In 1876, Geronimo and some of his followers escaped the reservation for the first time and fled to Mexico, but were captured in March 1877 when they returned with a herd of stolen horses and forcibly returned to San Carlos. Geronimo stayed in the reservation till 1881, taking no part in the Victorio's War.
Renegade leader (1881-1886)
However, after the US army started arresting prominent Apache warriors after Cibecue Creek Incident, Geronimo fled for Siera Madre mountains in Mexico with some 70 warriors. In Mexico, Geronimo joined Nana's band, and for two years with about 80 warriors raided farms and ranches on both sides of the border. In 1883, Apaches raided a mining camp in Arizona and killed a judge in New Mexico.When the Apache raids in the US resumed, the US government appointed general George Crook as military commander in Arizona.

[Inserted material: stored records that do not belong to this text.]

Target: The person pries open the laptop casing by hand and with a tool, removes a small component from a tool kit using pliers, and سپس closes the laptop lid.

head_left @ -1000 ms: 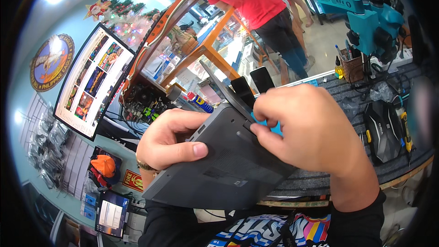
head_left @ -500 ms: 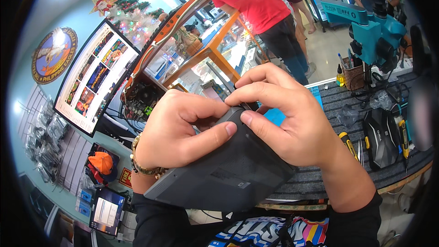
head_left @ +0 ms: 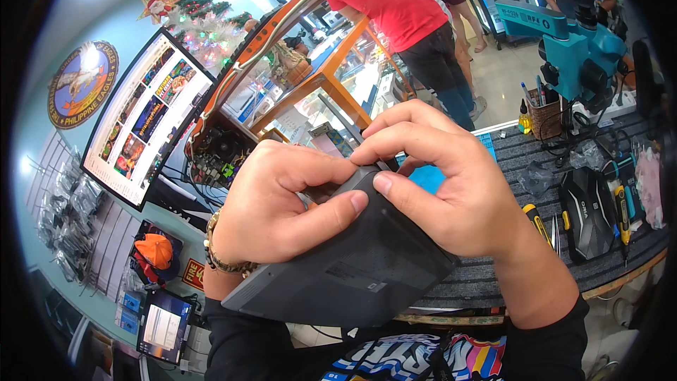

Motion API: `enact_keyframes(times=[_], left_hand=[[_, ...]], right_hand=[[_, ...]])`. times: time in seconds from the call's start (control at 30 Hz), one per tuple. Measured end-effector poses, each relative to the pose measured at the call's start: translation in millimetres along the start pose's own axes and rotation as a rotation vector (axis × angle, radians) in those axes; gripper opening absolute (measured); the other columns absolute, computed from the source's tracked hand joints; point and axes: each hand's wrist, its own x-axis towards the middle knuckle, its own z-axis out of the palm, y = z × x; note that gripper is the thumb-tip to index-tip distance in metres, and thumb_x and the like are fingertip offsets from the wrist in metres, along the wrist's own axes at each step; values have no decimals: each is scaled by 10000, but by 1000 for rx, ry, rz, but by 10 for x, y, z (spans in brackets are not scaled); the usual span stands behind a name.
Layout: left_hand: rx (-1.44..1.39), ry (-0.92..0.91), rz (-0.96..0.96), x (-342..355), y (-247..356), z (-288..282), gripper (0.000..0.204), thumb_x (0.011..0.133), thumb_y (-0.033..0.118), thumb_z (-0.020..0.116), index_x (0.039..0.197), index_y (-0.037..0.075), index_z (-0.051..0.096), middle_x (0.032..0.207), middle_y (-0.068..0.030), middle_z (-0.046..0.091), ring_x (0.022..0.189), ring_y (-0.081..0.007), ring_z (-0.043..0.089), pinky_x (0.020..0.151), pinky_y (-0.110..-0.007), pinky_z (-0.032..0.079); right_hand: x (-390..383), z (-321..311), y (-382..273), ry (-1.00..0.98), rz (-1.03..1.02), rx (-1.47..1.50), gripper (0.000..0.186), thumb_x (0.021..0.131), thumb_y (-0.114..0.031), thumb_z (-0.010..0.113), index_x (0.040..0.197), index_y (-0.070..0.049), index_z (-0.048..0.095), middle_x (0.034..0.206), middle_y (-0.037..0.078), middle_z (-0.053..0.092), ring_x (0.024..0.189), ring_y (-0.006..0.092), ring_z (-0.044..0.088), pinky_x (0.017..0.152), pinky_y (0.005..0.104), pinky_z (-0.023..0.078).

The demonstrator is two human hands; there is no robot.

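A dark grey laptop (head_left: pixel 345 275) is tilted up in front of me, one broad flat face turned toward me. My left hand (head_left: pixel 278 201) holds its upper left edge. The left thumb lies on the broad face, and the other fingers curl over the edge out of sight. At the top corner my right hand (head_left: pixel 441 176) pinches the rim, thumb on the near side and fingertips on the far side. Both hands' fingertips nearly meet there. A thin dark upright strip (head_left: pixel 337 118) rises just beyond the corner; its link to the laptop is hidden.
On the grey ribbed mat (head_left: pixel 486 279) to the right lie a yellow-black screwdriver (head_left: pixel 537 224), tweezers (head_left: pixel 556 236), a black case (head_left: pixel 587 215) and clear plastic. A pen holder (head_left: pixel 546 116) and teal device (head_left: pixel 564 49) stand behind. A monitor (head_left: pixel 148 120) is at left; people stand beyond.
Both hands keep their grip at the laptop's corner, with only a slight shift of the fingers. A blurred grey shape at the right edge has gone, and a pink crumpled item shows there.
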Motion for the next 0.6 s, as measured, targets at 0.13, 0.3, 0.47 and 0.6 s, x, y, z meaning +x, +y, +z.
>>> enact_keyframes(times=[0.13,0.3,0.47,0.6], left_hand=[[-28,22,-22,-56,31,28,163,950,122,800,935,-40,800,679,-131,690,564,-173,642,552,-340,478],[-15,8,-23,-89,93,30,155,973,115,767,966,-35,806,648,-95,682,549,-171,616,540,-336,465],[-158,-156,-60,-233,303,-139,257,966,131,746,1110,-74,803,832,-170,780,705,-248,751,657,-345,571],[-212,-213,31,-547,335,-266,499,941,247,783,1296,-104,772,1093,-237,839,959,-341,844,861,-375,651]], right_hand=[[5,-42,-25,-22,-49,-52,259,950,-37,747,1200,-63,814,1323,127,677,1186,224,689,912,335,576],[2,-136,-126,-97,-97,-170,257,881,7,751,1133,-20,793,1405,174,632,1155,224,674,971,355,567],[6,-278,-318,-184,-92,-162,251,842,-4,766,1090,-30,788,1471,207,591,1193,275,650,1066,416,529],[3,-386,-440,-266,-119,-170,249,811,-54,800,1060,-52,798,1505,220,570,1250,335,641,1108,479,515]])
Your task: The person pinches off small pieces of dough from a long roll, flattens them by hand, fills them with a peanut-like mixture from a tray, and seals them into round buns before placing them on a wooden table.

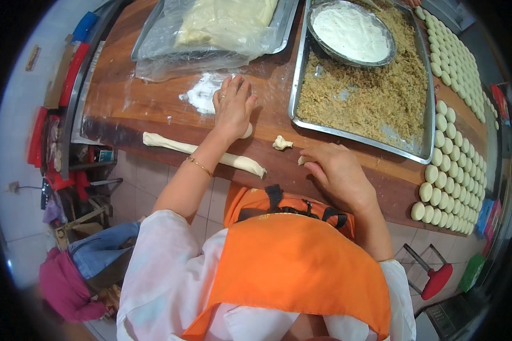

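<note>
My left hand (232, 109) lies palm down on the wooden table, fingers stretched out at the edge of a patch of white powder (202, 95). Under its palm edge shows a small piece of dough (247, 131). A long rope of dough (233, 161) runs beneath my left forearm along the table's near edge. My right hand (338, 173) is curled near that edge, thumb and fingers closed on a small dough piece (301, 161). Between the hands sits a torn lump of dough (283, 143), touched by neither.
Ahead on the right, a metal tray (361, 143) holds brown crumbly filling and a bowl of white powder (351, 35). A plastic-covered slab of dough (227, 23) rests on another tray at the far left. Rows of round dough pieces (450, 165) line the right side. A red-seated stool (437, 281) stands below.
</note>
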### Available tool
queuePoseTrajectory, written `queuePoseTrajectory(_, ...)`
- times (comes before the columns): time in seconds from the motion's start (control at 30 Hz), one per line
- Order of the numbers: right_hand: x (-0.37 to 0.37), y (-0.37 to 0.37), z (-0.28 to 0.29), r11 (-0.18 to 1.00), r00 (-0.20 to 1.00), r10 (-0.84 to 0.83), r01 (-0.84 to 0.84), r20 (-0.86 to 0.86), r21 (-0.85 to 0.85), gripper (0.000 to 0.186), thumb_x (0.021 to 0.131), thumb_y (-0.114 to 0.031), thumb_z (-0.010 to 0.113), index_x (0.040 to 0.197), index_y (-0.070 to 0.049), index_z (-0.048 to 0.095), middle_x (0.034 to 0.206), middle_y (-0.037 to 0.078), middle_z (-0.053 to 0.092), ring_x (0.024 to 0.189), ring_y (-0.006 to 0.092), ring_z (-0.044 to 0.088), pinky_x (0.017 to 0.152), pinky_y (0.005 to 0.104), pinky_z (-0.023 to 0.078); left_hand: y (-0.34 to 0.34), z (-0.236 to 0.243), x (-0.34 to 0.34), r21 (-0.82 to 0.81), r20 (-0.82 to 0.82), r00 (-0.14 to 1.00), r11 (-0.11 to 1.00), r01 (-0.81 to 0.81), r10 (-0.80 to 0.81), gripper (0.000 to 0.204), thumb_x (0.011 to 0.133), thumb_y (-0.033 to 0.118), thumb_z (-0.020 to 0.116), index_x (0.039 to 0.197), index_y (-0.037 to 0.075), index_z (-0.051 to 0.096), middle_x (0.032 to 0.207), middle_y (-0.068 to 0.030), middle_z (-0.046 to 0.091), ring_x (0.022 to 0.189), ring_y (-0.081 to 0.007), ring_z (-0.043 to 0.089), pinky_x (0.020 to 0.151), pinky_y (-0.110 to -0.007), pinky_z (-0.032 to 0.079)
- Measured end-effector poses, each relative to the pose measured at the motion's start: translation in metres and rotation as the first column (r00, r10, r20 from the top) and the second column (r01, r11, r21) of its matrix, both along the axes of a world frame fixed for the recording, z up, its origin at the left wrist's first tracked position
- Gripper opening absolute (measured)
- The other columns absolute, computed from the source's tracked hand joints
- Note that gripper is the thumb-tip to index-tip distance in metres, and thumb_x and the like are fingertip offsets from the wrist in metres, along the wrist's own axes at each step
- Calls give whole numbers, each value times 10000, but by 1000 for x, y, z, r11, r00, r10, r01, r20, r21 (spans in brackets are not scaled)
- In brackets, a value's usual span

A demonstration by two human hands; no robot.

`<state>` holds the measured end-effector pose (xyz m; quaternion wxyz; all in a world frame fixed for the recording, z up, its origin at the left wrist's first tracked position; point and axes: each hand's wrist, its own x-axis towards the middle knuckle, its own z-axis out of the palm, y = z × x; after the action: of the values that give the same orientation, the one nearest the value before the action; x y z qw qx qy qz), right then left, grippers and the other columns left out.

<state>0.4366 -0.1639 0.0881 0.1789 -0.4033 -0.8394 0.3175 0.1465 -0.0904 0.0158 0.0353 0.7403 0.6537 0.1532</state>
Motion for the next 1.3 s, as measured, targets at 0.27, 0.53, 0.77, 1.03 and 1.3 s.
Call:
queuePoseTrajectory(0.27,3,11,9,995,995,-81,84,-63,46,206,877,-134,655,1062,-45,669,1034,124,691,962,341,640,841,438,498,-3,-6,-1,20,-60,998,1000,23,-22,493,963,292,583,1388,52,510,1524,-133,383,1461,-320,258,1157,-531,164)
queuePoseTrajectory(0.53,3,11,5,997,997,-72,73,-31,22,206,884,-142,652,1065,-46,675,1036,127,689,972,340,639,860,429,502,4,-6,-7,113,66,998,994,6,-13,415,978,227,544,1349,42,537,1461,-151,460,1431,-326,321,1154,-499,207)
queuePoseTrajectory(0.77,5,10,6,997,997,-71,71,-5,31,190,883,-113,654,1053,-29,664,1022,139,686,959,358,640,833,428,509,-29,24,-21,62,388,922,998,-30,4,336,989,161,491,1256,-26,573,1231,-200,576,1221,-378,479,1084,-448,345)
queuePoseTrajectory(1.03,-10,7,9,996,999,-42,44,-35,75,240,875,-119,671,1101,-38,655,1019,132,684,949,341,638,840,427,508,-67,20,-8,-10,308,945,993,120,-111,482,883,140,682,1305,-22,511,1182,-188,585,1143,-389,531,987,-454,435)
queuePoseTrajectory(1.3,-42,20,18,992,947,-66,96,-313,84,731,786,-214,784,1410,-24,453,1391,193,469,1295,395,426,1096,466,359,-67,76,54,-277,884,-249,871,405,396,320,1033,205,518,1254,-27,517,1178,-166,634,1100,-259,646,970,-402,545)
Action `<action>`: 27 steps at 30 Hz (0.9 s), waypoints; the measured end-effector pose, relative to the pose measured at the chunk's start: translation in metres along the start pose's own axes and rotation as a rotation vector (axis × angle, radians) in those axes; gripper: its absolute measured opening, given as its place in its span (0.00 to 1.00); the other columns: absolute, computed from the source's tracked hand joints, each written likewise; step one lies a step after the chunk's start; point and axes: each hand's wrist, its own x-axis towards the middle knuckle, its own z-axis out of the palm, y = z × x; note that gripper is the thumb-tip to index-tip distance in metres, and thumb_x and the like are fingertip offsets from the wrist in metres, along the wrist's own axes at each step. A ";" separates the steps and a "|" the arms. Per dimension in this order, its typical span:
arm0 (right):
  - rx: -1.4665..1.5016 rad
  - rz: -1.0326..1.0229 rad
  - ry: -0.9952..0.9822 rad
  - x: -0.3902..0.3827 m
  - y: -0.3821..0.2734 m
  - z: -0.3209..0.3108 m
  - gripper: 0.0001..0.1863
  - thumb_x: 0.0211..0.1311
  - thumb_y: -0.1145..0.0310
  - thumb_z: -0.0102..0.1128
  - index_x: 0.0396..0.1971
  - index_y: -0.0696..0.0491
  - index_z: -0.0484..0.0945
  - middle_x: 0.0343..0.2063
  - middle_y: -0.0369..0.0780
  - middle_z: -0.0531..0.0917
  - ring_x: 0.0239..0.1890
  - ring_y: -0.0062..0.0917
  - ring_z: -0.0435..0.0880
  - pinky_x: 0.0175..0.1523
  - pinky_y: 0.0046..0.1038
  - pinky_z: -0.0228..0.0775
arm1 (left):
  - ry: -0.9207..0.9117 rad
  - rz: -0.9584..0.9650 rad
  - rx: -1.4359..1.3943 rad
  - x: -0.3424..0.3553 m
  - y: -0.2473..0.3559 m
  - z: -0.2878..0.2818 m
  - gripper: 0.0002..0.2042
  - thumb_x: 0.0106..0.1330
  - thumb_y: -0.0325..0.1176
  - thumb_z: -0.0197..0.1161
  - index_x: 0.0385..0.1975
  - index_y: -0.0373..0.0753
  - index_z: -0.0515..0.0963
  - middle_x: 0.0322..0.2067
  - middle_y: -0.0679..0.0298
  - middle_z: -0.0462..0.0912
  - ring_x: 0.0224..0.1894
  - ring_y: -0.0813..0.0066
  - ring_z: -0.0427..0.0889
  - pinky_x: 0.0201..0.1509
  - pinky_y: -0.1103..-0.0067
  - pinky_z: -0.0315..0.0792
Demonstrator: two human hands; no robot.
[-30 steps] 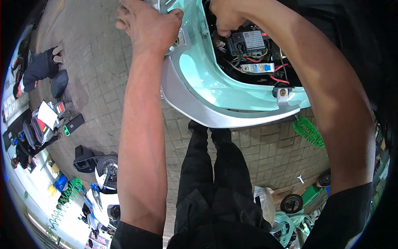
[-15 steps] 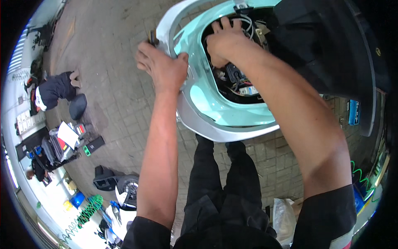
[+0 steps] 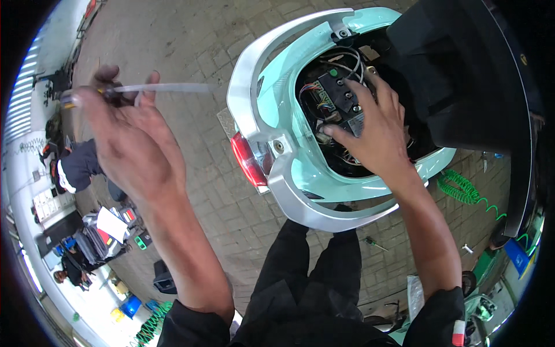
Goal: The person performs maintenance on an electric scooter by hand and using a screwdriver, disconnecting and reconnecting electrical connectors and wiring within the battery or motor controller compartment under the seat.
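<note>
My left hand (image 3: 139,144) is raised over the floor at the left, closed round a long thin tool, probably a screwdriver (image 3: 167,88). Motion blurs it; its pale shaft points right. Across the open compartment of a mint-green scooter (image 3: 277,107) reaches my right hand (image 3: 376,133). Its fingers are spread over a black box with round caps and plugged-in coloured wires (image 3: 332,89), thumb near the lower edge. The hand hides part of the box, and firm contact is not plain. A silver grab rail (image 3: 245,87) curves round the tail, beside a red tail light (image 3: 247,159).
The raised black seat (image 3: 462,75) stands at the right. A coiled green hose (image 3: 459,188) hangs beyond the tail. On the paved floor lies another screwdriver (image 3: 376,244). At the far left a person in dark clothes (image 3: 81,165) bends over, near a grey seat-like thing with papers (image 3: 110,225).
My left hand has left the grab rail and swung left with the tool. My right hand has shifted right and back, uncovering the black box. The view has moved too.
</note>
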 end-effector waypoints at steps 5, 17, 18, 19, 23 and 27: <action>-0.190 -0.006 0.137 0.025 -0.022 0.021 0.40 0.46 0.57 0.81 0.63 0.44 0.75 0.68 0.47 0.65 0.71 0.46 0.62 0.72 0.56 0.54 | -0.360 0.125 0.194 0.004 0.002 0.030 0.26 0.81 0.56 0.47 0.51 0.34 0.75 0.36 0.67 0.73 0.37 0.78 0.71 0.52 0.74 0.72; -0.122 0.212 0.225 0.023 -0.033 0.049 0.37 0.43 0.68 0.80 0.56 0.52 0.72 0.69 0.52 0.63 0.73 0.48 0.59 0.77 0.63 0.39 | -0.709 0.316 0.505 -0.017 -0.049 0.038 0.09 0.68 0.36 0.70 0.37 0.37 0.83 0.33 0.60 0.87 0.35 0.63 0.83 0.41 0.71 0.74; -0.128 0.211 0.221 0.023 -0.034 0.049 0.37 0.43 0.68 0.80 0.56 0.52 0.72 0.69 0.52 0.63 0.73 0.48 0.59 0.77 0.63 0.39 | -0.706 0.310 0.502 -0.016 -0.053 0.038 0.09 0.68 0.36 0.70 0.37 0.37 0.83 0.33 0.60 0.87 0.35 0.63 0.83 0.41 0.71 0.74; -0.140 0.200 0.218 0.023 -0.035 0.050 0.37 0.44 0.67 0.79 0.57 0.51 0.72 0.69 0.51 0.63 0.73 0.47 0.59 0.77 0.64 0.38 | -0.768 0.321 0.524 -0.015 -0.055 0.039 0.09 0.68 0.37 0.70 0.36 0.38 0.83 0.33 0.61 0.87 0.35 0.62 0.81 0.41 0.69 0.73; -0.188 0.170 0.191 0.021 -0.035 0.056 0.35 0.46 0.67 0.77 0.58 0.48 0.72 0.69 0.48 0.63 0.74 0.44 0.59 0.76 0.68 0.36 | -0.866 0.421 0.605 -0.015 -0.066 0.040 0.09 0.66 0.38 0.70 0.34 0.39 0.84 0.29 0.64 0.85 0.35 0.60 0.77 0.41 0.67 0.68; -0.210 0.170 0.171 0.021 -0.031 0.060 0.35 0.47 0.66 0.76 0.59 0.47 0.72 0.69 0.45 0.64 0.74 0.42 0.59 0.76 0.69 0.35 | -0.890 0.406 0.652 -0.016 -0.075 0.039 0.09 0.67 0.39 0.69 0.34 0.40 0.85 0.29 0.63 0.84 0.35 0.59 0.78 0.41 0.68 0.68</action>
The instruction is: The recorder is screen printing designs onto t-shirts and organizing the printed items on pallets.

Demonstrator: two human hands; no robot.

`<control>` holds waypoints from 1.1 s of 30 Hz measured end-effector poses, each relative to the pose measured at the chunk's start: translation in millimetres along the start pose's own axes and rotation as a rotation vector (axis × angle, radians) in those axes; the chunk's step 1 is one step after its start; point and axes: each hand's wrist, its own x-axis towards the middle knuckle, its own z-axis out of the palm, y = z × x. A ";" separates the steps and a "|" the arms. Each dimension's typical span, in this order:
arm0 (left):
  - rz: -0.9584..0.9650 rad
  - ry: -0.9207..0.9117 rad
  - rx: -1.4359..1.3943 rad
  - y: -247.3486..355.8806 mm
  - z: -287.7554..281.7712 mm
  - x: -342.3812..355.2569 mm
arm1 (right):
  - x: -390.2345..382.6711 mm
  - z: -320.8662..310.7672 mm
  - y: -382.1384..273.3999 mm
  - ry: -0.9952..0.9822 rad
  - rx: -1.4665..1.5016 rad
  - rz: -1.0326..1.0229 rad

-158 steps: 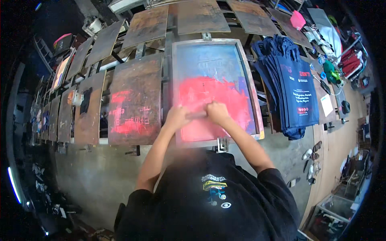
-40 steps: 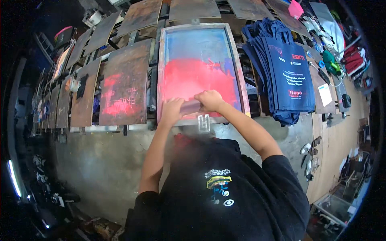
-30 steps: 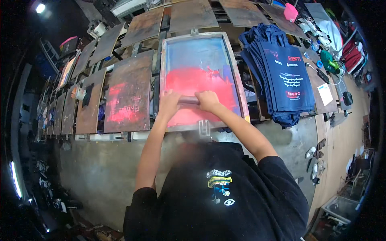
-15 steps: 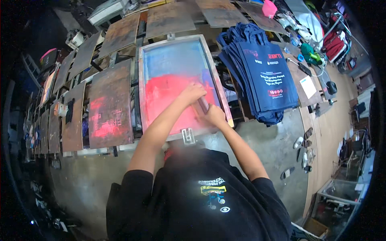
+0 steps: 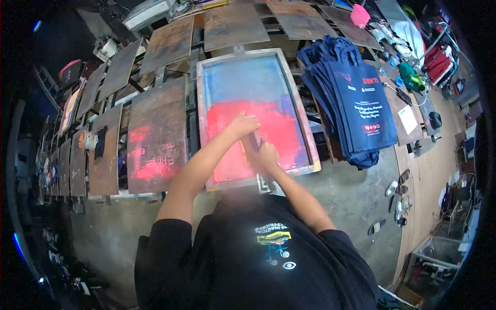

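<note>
A screen-printing frame (image 5: 202,132) lies on the table in front of me, its pale rim around a blue mesh whose near part is covered in wet red ink (image 5: 222,161). Both my hands grip one squeegee (image 5: 251,142), tilted over the inked part. My left hand (image 5: 246,125) is closed round its far end. At the nearer end, my right hand (image 5: 267,157) is wrapped round it, slightly blurred. The squeegee's lower edge is mostly hidden. A metal clamp (image 5: 264,183) sits at the frame's near edge.
To the right lies a stack of navy tote bags (image 5: 361,111) with printed fronts. Left of the frame is a brown board (image 5: 157,116) with red ink marks; several similar boards (image 5: 237,26) stand beyond. Slippers (image 5: 377,226) lie on the floor at right.
My hands and the squeegee have shifted left across the mesh and slightly nearer to me. The whole scene has slid a little to the right in the view.
</note>
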 end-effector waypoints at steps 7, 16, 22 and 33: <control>0.078 0.012 0.042 -11.7 -5.0 -3.4 | 9.3 -16.3 -9.5 -0.001 -0.037 -0.079; 0.159 0.129 -0.038 30.4 3.8 37.0 | 6.4 -31.1 61.6 -0.035 -0.110 -0.106; 0.139 0.165 -0.022 -5.8 -2.0 2.7 | 18.1 11.5 29.4 0.105 -0.077 -0.093; 0.130 0.054 -0.050 -24.9 -8.3 -2.0 | 18.9 1.5 -2.1 0.084 -0.095 -0.072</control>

General Crook tried an original approach – improving living conditions on the San Carlos Reservation, hiring Apache scouts on the reservation to fight renegade Apache raiders and collaborating with Mexican authorities on the other side of the border. These measures gave immediate results – Crook's army comprising only 42 US cavalrymen and 193 Apache scouts crossed into Mexico in May 1883 and successfully found Geronimo's band in the Siera Madre mountains. Attacked in his lair, although he lost only a few warriors, Geronimo agreed to meet Crook and surrender. The raiders arrived at San Carlos in March 1884 and lived peaceably for a time.